Alguns dias se passaram. Alexandre estava infinitamente aliviado por Áries não ter morrido de alguma infecção vinda dos ferimentos graves, surpreso por não ter presenciado alguma febre aguda. Almirante Muirenn tinha feito um ótimo trabalho, como sempre.

A notícia do assassinato do Rei Eirian e de suas filhas já tinha chegado na cidade, e algumas pessoas andavam de preto. O Capitão Bran, entretanto, vagava com as roupas de sempre, os pedaços de armadura e os panos roxos, como se o óbito de Eiri não o afetasse. Áries parecia tentar fazer o mesmo, da própria maneira.

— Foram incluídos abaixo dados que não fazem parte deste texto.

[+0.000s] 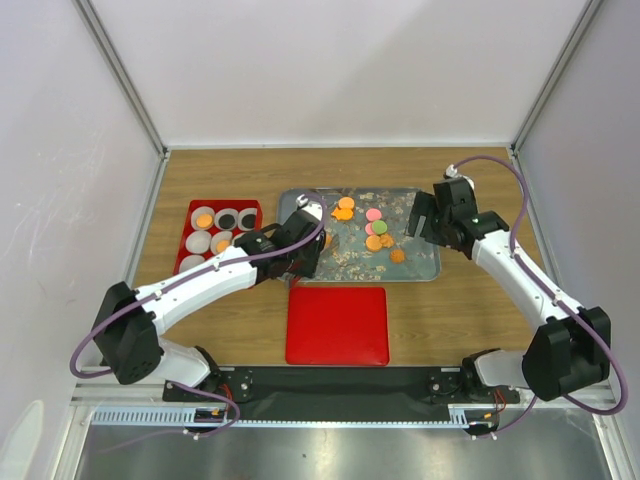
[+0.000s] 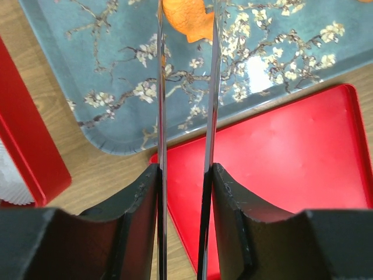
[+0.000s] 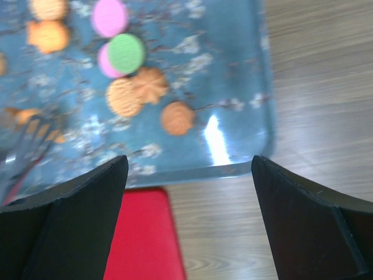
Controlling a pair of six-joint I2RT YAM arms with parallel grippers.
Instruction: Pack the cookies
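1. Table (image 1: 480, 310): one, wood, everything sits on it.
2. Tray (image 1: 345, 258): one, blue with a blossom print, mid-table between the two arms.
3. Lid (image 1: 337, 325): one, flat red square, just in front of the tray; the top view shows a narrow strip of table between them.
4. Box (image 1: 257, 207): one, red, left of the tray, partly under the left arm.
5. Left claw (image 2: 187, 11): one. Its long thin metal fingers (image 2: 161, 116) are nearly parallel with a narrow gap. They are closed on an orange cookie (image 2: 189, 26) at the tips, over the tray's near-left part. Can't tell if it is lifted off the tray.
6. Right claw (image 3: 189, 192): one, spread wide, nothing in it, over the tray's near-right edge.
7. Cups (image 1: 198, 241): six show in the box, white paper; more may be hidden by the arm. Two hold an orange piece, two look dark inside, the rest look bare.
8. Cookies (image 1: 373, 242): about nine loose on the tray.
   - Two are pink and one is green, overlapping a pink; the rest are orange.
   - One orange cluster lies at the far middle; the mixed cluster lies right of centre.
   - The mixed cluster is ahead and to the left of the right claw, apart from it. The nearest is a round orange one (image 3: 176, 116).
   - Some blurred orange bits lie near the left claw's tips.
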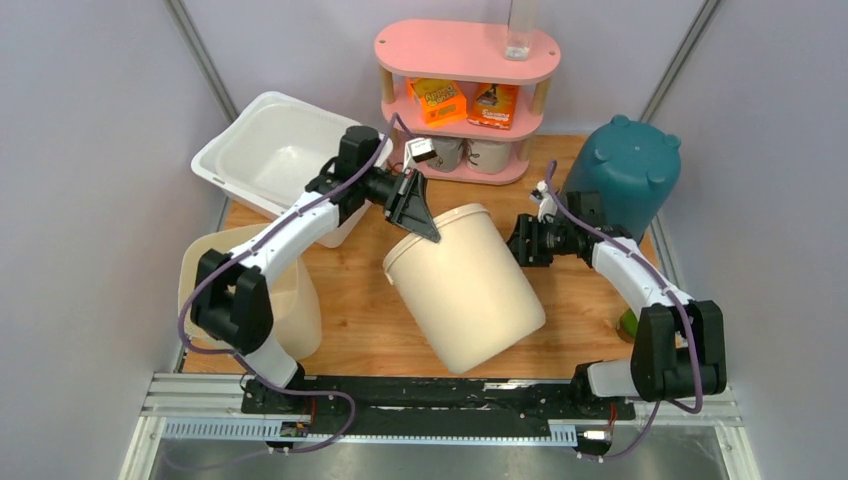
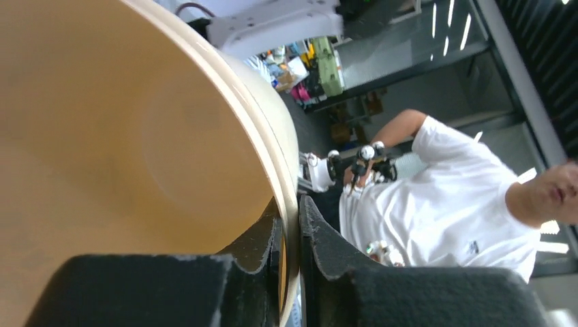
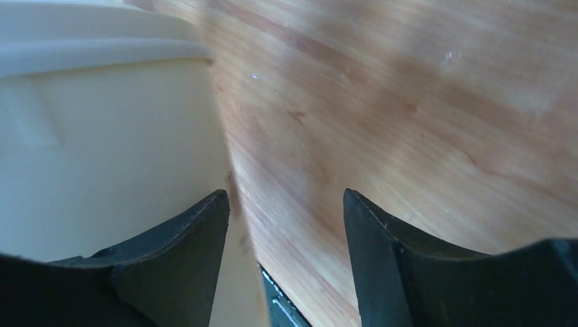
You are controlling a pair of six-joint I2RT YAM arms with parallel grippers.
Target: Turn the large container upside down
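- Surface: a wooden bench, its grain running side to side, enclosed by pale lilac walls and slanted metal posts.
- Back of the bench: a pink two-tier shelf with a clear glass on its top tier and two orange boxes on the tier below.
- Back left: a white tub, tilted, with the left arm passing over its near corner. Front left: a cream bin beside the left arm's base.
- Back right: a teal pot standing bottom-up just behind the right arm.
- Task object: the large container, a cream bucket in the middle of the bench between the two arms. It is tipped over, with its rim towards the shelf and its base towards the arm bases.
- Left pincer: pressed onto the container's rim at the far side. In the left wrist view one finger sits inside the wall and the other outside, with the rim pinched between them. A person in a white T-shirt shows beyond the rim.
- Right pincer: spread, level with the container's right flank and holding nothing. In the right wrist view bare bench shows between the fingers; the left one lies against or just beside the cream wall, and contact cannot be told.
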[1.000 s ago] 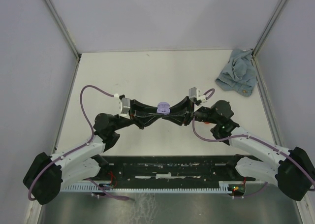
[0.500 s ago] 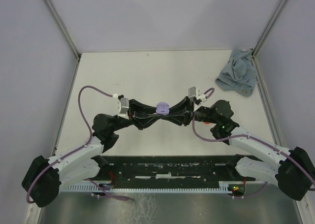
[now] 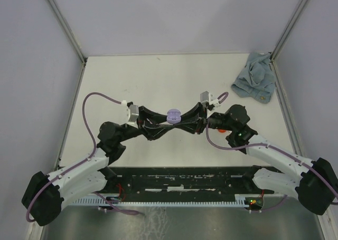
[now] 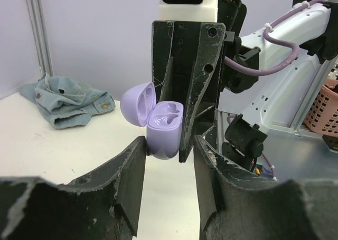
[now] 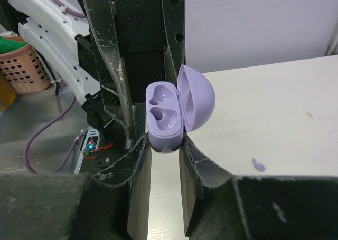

Eles não conversavam sobre o ocorrido. O garoto explicaria quando tivesse vontade, se é que teria algum dia. Além disso, Alexandre não tinha certeza de que queria saber. Se a própria memória era o único lugar no qual Eirian ainda vivia, que permanecesse daquele jeito.

Ainda era de manhã quando ambos deixaram o Miragem, o navio de Alexandre. Apesar do sol, fazia frio em Carontia, mas a ausência de calor era compensada pela claridade, e o Capitão Bran era um fiel seguidor da filosofia de que contanto que o dia chegasse, tudo ficaria bem. Independente dos problemas dele, ainda sentiria a luz no rosto e havia conforto nisso.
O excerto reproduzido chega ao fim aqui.